Did you know that there is a 1920s historic clock in London’s Piccadilly Circus underground station? In fact if you walk too quickly you could miss it.
If you find yourself arriving in London’s West End through Piccadilly Circus take a moment to seek out the World Time Linear Clock and admire the station’s splendid 1920s architectural design. The Linear clock is truly one-of-a-kind timekeeping device.
What is the world Time Linear clock at Piccadilly station? Everything you need to know about the historic underground clock.
Just past the ticket entrance opposite the Frank Pick memorial in Piccadilly Circus underground station, you’ll encounter the World Time Linear Clock. It is a remarkable creation that resulted from the collaboration of architect Charles Holden and John Mowlem & Company.
This extraordinary timepiece was integrated into the station during its expansion in the early 1920s, adding a touch of timeless elegance to the bustling heart of Piccadilly Circus. The clock dates from the station’s redesign sometime between 1923-1925.
A unique Linear time clock
The time is shown and indicated by a unique mechanism in the form of a westward-scrolling time band. The clock band moves across its central line at the same pace as the earth rotates around the equator. It shows the time in Roman numerals across the band.
What makes this timepiece even more captivating is its ability to display both Greenwich Mean Time (GMT) and British Summer Time (BST). This offers a rough but intriguing glimpse into the current times across the globe.
A small note on the clock reads:
This clock shows the time of day in any part of the world.
The time band moves across the map to correspond with the earth’s rotation so that the solar time at any place can be ascertained by taking a vertical line from that point to the band.
Piccadilly Station History and Timeline
Piccadilly Circus station was opened in 1906 by the Baker Street and Waterloo Railway Company. It was created for their line which connected Regents Park and Elephant and Castle. The original Piccadilly Circus station had a street level ticket hall designed by Leslie Green. It saw a footfall of 1.5 million passengers by 1907. An increase in passenger numbers by 1922 of 18 million meant a new station needed to be built.
The World Time Linear Clock Installation at Piccadilly
Charles Holden’s designed the underground station as an elliptical ticket hall with several entrances from the street level accessed by subways. The architects Charles Holden and builder was John Mowlem & Co refurbished the station in 1925 and completed in 1928. This is when the Linear clock was installed.
This Clock installation was said to be a nod to how the world had changed and how the modern commuter needed such futuristic devices to keep ahead of the times.
Top tip: if you put your ear to the Linear clock you can hear the heartbeat of it ticking!

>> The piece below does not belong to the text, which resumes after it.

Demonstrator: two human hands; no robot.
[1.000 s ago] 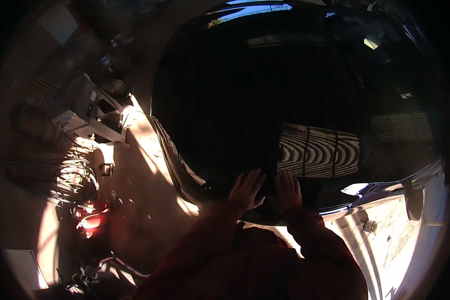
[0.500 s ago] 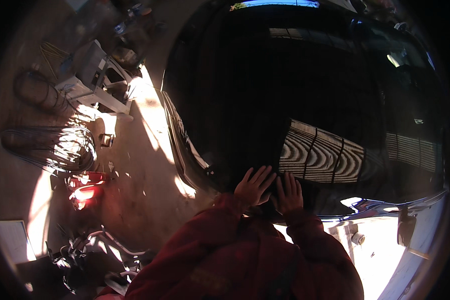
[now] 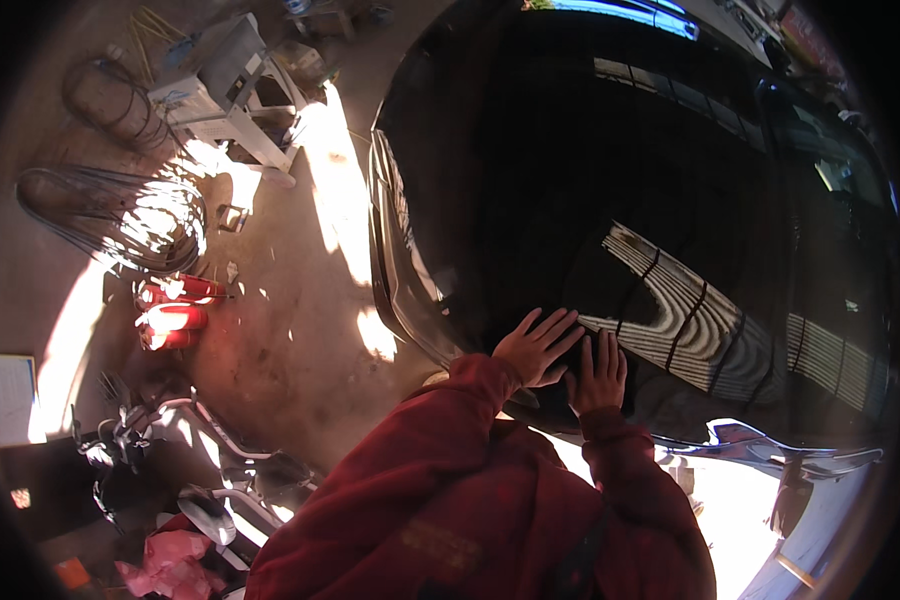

The Clock in the Station now
Many people walk past the clock and do not even see it there. Even though it is meant to tell the time the timepiece doesn’t provide pinpoint accuracy due to the general nature of worldwide time zones that correspond with longitudes. However it remains an incredibly intriguing piece of machinery.
This charming combination of art and science is a valuable piece of the London underground’s history. Viewers can contemplate the Earth’s rotation and the concept of time in a unique and thought-provoking way.
A Unique Design
Small Illuminated lightbulbs draw attention to select cities. These cities London, Cape Town, Sydney, New York, Victoria (Canada), and Buenos Aires. The cities were once significant reference points for travellers back in the 1920s seeking to understand the time across the globe.
The sad thing is that few people notice the clock in the station, many commuters simply pass it by!
The Frank Pick Memorial opposite the Linear Clock
The station has since been renovated in 1984 the same year it achieved a Grade II listing. The clock is still in situ opposite the Frank Pick Memorial.
Frank Pick was the Chief Executive of London Transport with an unrivalled flair for design management. Pick changed the face of London Transport as he had a keen interest in design. He was responsible for the development of the London Underground’s and transforming it to what it is now.
In 2016 a memorial artwork by Langlands and Bell was installed to commemorate the 75th anniversary of the death of Frank Pick.
As of 2022, the station has nearly 27 million people exit and enter Piccadilly Circus station but still Holden’s design still looks as good at it did then. The clever design allows passengers to circulate to their destinations at the same time as the buses and Taxis above.
Every time I visit Piccadilly Circus I stop to admire the clock put my ear to the glass and listen to the passing of time. I hope you enjoy this beautiful piece of intricate horology and take a moment to reflect on the valuable resource for globetrotters in times gone by.